TASK PROMPT >> In the lines below, output everything from the first line through the line containing "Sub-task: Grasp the" exactly as it is. Pictures are not part of the output.

*** Opening of STORED DATA ***

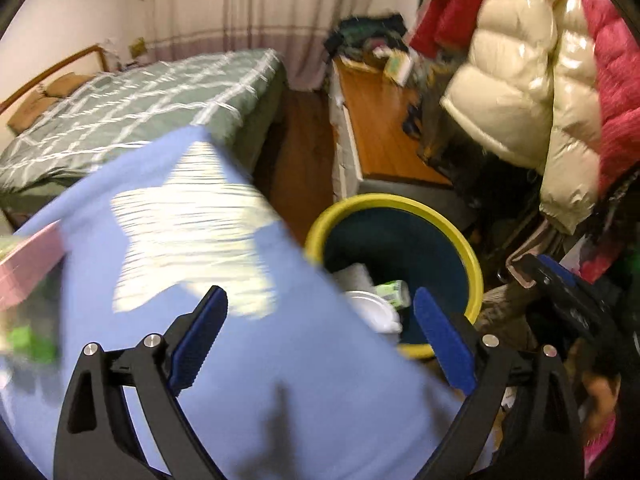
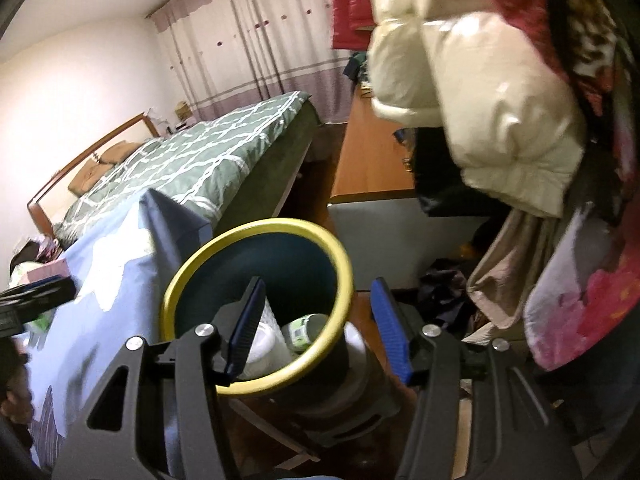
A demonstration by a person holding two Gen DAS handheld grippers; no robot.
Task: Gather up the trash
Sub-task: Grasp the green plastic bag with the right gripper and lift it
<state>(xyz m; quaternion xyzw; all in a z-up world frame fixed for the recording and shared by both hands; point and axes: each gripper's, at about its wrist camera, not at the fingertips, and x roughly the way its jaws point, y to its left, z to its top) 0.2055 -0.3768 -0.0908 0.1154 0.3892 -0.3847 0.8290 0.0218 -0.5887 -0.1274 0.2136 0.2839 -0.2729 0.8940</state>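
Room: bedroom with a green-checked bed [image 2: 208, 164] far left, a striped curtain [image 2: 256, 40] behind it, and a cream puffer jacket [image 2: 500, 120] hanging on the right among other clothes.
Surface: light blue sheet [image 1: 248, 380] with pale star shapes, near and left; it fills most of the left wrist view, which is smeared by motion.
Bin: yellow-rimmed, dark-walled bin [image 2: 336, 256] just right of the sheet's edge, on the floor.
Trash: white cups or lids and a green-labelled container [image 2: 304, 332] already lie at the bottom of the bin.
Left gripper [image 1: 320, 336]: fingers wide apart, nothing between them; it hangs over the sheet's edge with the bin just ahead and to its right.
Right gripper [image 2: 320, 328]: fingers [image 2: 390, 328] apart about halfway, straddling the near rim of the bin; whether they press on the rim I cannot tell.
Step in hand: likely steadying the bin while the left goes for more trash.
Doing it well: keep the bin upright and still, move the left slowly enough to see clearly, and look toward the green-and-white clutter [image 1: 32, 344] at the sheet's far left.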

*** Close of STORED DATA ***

TASK RESULT >>
A demonstration by a person holding two Gen DAS handheld grippers; no robot.
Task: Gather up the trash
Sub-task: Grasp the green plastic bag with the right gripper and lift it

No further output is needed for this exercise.